Le programme du Nationalverein en 1860 par un député Libéral du Landtag de Prusse, SchutzeDelitzsch.
« Il ne nous appartient pas, dans cette grande affaire de l’unité de l’Allemagne, de fixer celle des Puissances qui manifeste le moins d’exigences pour prendre la direction du futur Etat fédéral : ce sera celle qui se manifestera comme la plus efficace. Or, si nous considérons les deux grands États allemands, il apparaît que la Prusse nous apporte une population allemande d’un seul tenant, ce dont l’Autriche est bien incapable ; et sur cela il ne peut y avoir aucune espèce de doute, Par contre nous devons reconnaître… que le gouvernement prussien ne nous facilite pas notre action en vue de réaliser l’unité allemande…
Mais, Messieurs, de même que la nécessité où nous nous trouvons, en tant que Prussiens, de devoir combattre pour nos droits constitutionnels donne toute sa valeur à notre vie politique, de même est-il dans le destin du peuple allemand de combattre pour son unité et de ne la devoir qu’à lui-même. C’est sans doute le trait marquant du XIXe siècle et ce qui le distingue du XVIIIe, que ce ne soient plus quelques monarques supérieurement doués et dépassant leurs peuples par les lumières qui tracent les voies de l’avenir, en entraînant péniblement ces peuples dans leur sillage. Non, Messieurs, les choses se présentent différemment en notre temps : ce sont les peuples qui sont à la pointe du progrès humain et politique, et ce sont les princes qui sont dans leur sillage. Je pense que nous devons avoir constamment à l’esprit ce qui suit : nous ne travaillons pas pour les dynastes allemands, ni pour les Hohenzollern, ni pour les Habsbourg, nous ne travaillons que pour nous, pour le peuple allemand… »
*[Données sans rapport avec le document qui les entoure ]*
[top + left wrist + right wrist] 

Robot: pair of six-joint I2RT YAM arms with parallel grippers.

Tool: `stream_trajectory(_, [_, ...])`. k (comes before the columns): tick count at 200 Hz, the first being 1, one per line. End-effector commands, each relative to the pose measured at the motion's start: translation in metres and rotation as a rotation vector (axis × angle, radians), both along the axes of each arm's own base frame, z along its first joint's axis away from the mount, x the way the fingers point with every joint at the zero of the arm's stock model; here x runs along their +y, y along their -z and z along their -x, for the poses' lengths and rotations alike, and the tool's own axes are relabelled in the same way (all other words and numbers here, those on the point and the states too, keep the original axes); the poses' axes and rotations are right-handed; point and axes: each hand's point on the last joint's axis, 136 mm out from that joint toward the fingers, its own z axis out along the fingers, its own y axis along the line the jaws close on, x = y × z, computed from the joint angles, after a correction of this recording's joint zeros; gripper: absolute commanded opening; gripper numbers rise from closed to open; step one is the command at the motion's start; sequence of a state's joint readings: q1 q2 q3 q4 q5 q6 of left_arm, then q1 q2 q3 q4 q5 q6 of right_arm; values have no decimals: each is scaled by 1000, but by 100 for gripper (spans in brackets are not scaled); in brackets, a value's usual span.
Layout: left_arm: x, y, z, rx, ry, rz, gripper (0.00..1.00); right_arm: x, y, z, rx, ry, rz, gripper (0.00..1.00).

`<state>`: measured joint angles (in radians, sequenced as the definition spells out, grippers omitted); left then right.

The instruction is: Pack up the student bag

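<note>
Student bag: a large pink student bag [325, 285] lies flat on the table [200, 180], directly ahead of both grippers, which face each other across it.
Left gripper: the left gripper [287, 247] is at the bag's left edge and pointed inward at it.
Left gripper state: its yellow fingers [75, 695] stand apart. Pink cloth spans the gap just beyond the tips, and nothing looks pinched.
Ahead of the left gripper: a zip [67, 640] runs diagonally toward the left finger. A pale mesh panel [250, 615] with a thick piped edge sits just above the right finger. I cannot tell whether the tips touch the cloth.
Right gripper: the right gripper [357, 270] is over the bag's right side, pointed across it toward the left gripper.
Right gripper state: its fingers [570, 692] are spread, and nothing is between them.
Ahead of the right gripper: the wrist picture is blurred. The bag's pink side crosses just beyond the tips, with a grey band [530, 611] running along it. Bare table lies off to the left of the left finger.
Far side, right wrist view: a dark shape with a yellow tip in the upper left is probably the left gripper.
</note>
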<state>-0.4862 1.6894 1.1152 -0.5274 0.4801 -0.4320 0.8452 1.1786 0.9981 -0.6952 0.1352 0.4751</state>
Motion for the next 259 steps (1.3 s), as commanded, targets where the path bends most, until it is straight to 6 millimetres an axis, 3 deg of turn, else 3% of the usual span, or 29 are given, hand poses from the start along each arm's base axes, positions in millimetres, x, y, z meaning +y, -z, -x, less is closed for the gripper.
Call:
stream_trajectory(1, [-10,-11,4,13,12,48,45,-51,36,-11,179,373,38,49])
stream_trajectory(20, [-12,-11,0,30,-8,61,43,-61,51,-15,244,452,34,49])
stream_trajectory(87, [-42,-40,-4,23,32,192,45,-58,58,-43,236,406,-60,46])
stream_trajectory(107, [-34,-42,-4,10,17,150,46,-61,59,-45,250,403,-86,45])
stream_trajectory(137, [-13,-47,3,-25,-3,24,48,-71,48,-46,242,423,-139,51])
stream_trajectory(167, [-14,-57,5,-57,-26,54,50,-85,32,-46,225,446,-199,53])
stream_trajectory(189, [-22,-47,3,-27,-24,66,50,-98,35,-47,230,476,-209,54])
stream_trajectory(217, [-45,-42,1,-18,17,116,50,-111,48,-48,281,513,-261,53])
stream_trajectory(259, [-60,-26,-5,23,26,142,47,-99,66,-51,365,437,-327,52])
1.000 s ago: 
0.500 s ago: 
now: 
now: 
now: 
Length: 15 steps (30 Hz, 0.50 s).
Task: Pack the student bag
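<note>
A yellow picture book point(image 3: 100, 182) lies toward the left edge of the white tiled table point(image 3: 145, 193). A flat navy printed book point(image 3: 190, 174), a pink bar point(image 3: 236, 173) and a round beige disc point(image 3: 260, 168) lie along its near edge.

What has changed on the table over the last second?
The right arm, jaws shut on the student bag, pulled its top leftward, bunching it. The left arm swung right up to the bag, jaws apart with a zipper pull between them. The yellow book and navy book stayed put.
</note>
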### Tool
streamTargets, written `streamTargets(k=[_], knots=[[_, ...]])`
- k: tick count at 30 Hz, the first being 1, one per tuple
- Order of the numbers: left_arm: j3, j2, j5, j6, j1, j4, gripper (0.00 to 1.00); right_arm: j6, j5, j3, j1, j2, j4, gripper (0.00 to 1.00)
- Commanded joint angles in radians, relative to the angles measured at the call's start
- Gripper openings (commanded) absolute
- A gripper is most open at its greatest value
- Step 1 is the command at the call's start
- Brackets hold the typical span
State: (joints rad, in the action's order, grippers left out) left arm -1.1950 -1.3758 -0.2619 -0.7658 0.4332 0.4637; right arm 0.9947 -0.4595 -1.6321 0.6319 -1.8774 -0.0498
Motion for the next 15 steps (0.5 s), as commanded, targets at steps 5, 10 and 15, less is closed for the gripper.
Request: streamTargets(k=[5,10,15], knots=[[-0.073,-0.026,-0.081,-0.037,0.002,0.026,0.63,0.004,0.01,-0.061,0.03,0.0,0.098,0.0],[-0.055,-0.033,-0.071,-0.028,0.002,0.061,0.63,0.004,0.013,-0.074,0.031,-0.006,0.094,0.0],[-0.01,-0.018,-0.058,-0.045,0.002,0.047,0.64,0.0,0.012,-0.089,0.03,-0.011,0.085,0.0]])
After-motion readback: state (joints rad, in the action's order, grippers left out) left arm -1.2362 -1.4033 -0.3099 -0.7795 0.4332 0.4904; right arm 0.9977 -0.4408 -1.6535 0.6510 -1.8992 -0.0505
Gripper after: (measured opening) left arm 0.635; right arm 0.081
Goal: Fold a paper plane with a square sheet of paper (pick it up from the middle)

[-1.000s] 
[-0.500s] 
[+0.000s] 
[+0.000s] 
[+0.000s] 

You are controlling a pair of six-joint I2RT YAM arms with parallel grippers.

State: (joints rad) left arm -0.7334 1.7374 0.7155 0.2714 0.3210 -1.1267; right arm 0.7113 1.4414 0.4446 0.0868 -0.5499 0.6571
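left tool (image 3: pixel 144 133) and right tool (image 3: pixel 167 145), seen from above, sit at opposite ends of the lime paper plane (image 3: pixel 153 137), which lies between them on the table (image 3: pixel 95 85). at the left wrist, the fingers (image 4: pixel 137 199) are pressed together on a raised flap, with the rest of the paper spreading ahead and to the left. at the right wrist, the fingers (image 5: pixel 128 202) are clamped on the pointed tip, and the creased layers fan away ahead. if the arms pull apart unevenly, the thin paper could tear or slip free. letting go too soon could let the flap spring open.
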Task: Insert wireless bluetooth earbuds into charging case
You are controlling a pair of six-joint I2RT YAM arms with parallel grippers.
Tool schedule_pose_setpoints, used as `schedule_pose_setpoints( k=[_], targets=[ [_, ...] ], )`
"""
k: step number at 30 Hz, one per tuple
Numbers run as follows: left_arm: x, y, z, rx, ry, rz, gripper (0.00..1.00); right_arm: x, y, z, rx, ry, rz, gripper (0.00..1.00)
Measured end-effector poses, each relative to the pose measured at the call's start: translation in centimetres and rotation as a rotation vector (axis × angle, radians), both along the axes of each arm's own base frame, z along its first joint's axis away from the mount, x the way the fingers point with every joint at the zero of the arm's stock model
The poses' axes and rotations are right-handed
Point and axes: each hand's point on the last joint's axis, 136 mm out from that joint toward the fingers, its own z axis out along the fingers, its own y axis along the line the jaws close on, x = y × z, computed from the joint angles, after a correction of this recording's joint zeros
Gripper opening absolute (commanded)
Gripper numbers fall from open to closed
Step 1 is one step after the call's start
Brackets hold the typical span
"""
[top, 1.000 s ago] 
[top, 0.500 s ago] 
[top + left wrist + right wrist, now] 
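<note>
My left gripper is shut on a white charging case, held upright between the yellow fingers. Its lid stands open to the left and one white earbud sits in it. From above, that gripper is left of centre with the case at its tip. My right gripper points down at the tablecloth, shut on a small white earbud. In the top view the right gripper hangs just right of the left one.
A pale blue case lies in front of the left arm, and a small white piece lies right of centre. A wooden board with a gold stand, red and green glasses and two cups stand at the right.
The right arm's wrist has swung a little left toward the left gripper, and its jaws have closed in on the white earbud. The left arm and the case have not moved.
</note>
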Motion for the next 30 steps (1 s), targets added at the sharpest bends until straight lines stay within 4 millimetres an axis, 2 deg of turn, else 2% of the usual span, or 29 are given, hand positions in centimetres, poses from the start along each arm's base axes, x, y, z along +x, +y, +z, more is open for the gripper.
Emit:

Dans J. Droz, La formation de l’unité allemande. Hatier 1970.
L’unité italienne se fera grâce au Piémont
« En Italie, une révolution démocratique n’a pas de chance de succès. La force réside presque exclusivement dans la classe moyenne et dans une partie de la classe supérieure. Sur des classes aussi fortement intéressées au maintien de l’ordre social, les doctrines subversives de la Jeune Italie ont peu de prise Il nous paraît évident que la précieuse conquête de notre nationalité ne peut être opérée que moyennant l’action combinée de toutes les forces vives du pays, c’est-à-dire par les princes nationaux franchement appuyés par tous les partis. Il nous suffira de citer à cet égard ce qui se passe en Piémont. Le développement donné à l’instruction primaire, l’établissement de plusieurs chaires consacrées à l’enseignement des sciences morales et politiques, les encouragements accordés à l’esprit d’association appliqués aux arts aussi bien qu’à l’industrie, et plusieurs autres mesures, sans parler des chemins de fer, attestent suffisamment que l’illustre monarque qui règne avec tant d’éclat sur ce royaume est décidé à maintenir cette politique glorieuse qui, dans le passé, a fait de sa famille la première dynastie italienne, et qui doit dans l’avenir l’élever encore à de plus hautes destinées.
(…) Si l’action des chemins de fer doit diminuer ces obstacles, et peut-être même les faire disparaître, il en découle naturellement cette conséquence que ce sera une des circonstances qui doit le plus favoriser l’esprit de nationalité italienne. Un système de communications qui provoquera un mouvement incessant de personnes en tout sens (…) devra puissamment contribuer à détruire les mesquines passions municipales, filles de l’ignorance et des préjugés (…).»
Benso comte de Cavour (1810-1861), « Des chemins de fer en Italie », Revue nouvelle, 1846.